Before the flames had quite spent themselves, leaving the twisted and burnt remnants of the engines smoking in the ruins, they heard the wheels of the brougham behind them. It was her father arriving. Following him closely was another pump from Ballievy with four volunteers ready to use it. As they swept down the slope, they heard in the distance the clanging of a bell. The Fire Brigade was approaching, at last.
‘I need to take some more pictures,’ Sarah said quickly. ‘I’ll be perfectly safe. You can watch me from here.’
She left Hugh to direct the men from Ballievy and greet her father. She waved to him as she tramped off to where she could take a picture of the smoking ruins of the engine house.
Behind her the Fire Brigade had stopped by the main entrance to consult Hugh and her father. She saw the Fire Chief shake his head. He was waving his arm at the distance between the river and the still burning mill. Even from where she stood, she could guess what was going on. Their hoses were even shorter than the ones in use at Millbrook.

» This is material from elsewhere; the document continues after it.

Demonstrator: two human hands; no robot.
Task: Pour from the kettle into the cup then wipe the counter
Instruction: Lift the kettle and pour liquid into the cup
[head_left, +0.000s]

She took two pictures of the engine house, now a smouldering ruin after the conflagration. As she was selecting the best angle to photograph the still burning remains of the west end of the mill, she felt something brush her cheek. For most of the afternoon flakes of ash had filled the air with flying fragments, fine as early snow, catching in her hair and clothes and sticking to her damp skin, but she was surprised there should be any left. The sudden stiffening of the breeze and its change of direction had swept all the floating debris away, wafting them across the river and into the surrounding pastures, leaving the air cleaner and cooler.
She took one picture. Then another. As she lined up a third, to show the west end of the mill in relation to the burnt out engine shed, she felt the same tickling sensation. She managed to ignore it until she’d pressed the shutter. Then she put her hand up to her cheek. To her great surprise she found that it was damp.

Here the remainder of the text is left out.